Il m’ennuyait déjà assez, huit jours seulement après que Jean Berville m’eut appris, pour mon argent, à savoir ce que c’est que l’amour, mais deux mois de tête-à-tête, grand Dieu ! et dans ce Rouen si enfumé encore, où je ne connais personne !

Une idée illumina Lamiel ! « Quand je le retrouvai après avoir été exposée aux politesses de ces bêtes brutes de commis voyageurs faisant les Lovelace, il me parut aimable ; il faut le chasser pour trois jours.

« Mon ami, lui dit-elle, allez passer trois ou quatre jours avec Mme la duchesse ; je lui dois beaucoup de reconnaissance et si jamais elle apprend que c’est à moi qu’elle a l’obligation de la vie désordonnée que vous menez à Rouen, elle pourrait me croire ingrate et j’en serais au désespoir. »

Cette idée d’ingratitude choqua Fédor et lui parut de mauvais ton ; elle suppose une sorte d’égalité, et sans y avoir jamais réfléchi, avec la raison que lui avait faite la géométrie, il lui semblait que la nièce d’un chantre de campagne devait toutes sortes d’égards à une dame du rang de sa mère, quand bien même celle-ci n’aurait jamais de bontés pour elle, et qu’il y avait du ridicule à aller chercher le mot de reconnaissance. De plus il n’avait nulle envie d’aller s’exposer à des sermons éternels, mais Lamiel en ayant répété l’ordre, il fallait bien partir.

Lamiel fut gaie jusqu’à la folie en se trouvant seule et débarrassée des éternels propos aimables et complimenteurs du jeune duc. Elle commença par acheter une paire de sabots, et prit sous le bras la femme de charge de la maîtresse d’hôtel.

— Courons les champs, ma chère Marthe, lui dit-elle, fuyons cet éternel boulevard de Rouen que le ciel confonde.

Marthe, la voyant s’égarer à travers champs, suivant de petits sentiers, et quelquefois ne suivant pas de sentiers du tout et s’arrêtant pour jouir de son bonheur, lui dit :

— Il ne vient pas ?

— Qui donc ?

— Mais apparemment cet amoureux que vous cherchez.

— Dieu me délivre des amoureux ! j’aime mieux ma liberté que tout. Mais est-ce que vous n’avez pas eu d’amoureux ?

— Si fait, répondit Marthe à voix basse.

— Et qu’en dites-vous ?

— Que c’est une chose délicieuse.

— Eh bien ! rien n’est plus ennuyeux pour moi.

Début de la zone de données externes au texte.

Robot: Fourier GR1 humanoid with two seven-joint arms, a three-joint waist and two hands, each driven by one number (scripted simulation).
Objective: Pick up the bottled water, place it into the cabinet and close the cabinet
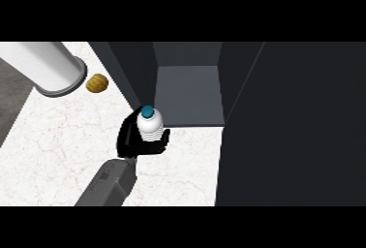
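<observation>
The bottled water (151,126) is a white bottle with a blue cap, standing upright in my left hand (138,144), whose fingers and thumb curl round its lower part. It is held over the marble counter (57,145), just in front of the open cabinet's grey shelf (187,94), at its left front corner. The cabinet's dark door (293,126) stands open and fills the right side of the view. My right hand does not show.
A large white cylinder with a grey rim (50,68) lies at the back left. A small brown-yellow round item (97,83) sits beside it, near the cabinet's dark left wall (132,72). The counter's edge runs along the far left.
</observation>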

Tout le monde me vante cet amour comme le plus grand des bonheurs ; dans toutes les comédies, on ne voit que des gens qui parlent de leur amour ; dans les tragédies, ils se tuent pour l’amour ; moi, je voudrais que mon amoureux fût mon esclave, je le renverrais au bout d’un quart d’heure.

Marthe restait pétrifiée d’étonnement.

— Et vous, mademoiselle, qui avez un amoureux si joli ! Quelqu’un disait, l’autre jour, à madame qu’il vous connaissait bien, que M. Miossens vous avait enlevée à un autre amoureux qui vous donnait mille francs par mois.

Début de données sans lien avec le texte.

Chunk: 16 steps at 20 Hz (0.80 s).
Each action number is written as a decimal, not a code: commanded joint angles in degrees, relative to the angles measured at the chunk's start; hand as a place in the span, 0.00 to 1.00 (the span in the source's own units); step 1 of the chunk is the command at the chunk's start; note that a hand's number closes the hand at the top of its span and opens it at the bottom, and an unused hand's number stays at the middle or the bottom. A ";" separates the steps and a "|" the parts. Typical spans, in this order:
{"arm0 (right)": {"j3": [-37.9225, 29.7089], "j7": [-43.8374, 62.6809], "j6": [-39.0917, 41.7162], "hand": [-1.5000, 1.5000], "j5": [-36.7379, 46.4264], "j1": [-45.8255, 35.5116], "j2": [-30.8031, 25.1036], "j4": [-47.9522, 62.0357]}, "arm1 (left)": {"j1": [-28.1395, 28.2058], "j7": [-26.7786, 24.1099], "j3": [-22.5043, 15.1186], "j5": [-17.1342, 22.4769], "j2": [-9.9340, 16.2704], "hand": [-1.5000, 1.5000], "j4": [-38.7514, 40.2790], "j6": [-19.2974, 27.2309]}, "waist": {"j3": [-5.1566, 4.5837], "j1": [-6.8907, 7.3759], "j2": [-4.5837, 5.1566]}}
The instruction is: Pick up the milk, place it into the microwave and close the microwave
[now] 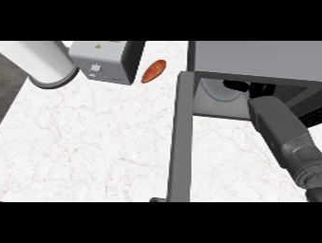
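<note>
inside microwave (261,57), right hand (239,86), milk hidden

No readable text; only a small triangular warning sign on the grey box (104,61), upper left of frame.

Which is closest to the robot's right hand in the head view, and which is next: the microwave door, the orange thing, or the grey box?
From the right hand, inside the microwave:
1. Microwave door, open, just to its left.
2. Orange thing, farther left on the counter.
3. Grey box, farthest left, at the back.
</note>
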 commanded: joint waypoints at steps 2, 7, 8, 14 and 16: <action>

— Je parie, dit Lamiel, que ce quelqu’un était commis voyageur.

— Eh bien ! oui, dit Marthe en ouvrant de grands yeux.

Lamiel éclata de rire.

— Et ne faisait-il pas entendre, ce voyageur-là, qu’il avait eu l’honneur de mes bonnes grâces ?

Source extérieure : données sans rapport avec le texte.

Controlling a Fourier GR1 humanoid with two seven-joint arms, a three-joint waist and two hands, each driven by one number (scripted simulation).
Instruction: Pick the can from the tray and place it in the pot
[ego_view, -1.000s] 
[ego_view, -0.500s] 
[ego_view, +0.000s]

— Hélas ! oui, dit Marthe en baissant les yeux.

Lamiel se laissa aller à s’appuyer contre un arbre voisin et rit à en perdre la respiration.

En rentrant dans Rouen, elle fut reconnue par les jeunes gens qui la voyaient tous les soirs au spectacle ; et Marthe reçut deux petits billets écrits rapidement au crayon, qu’on lui mit dans les mains avec une pièce de monnaie. Elle voulut les donner à Lamiel.

— Non, gardez-les, dit celle-ci, vous les remettrez à M. Miossens à son retour, et lui aussi vous les paiera.

À l’heure du spectacle, Lamiel regretta un instant le duc ; puis elle s’écria :

— Ma foi non, toute réflexion faite, j’aime mieux manquer le spectacle que le voir arriver avec son bouquet obligé.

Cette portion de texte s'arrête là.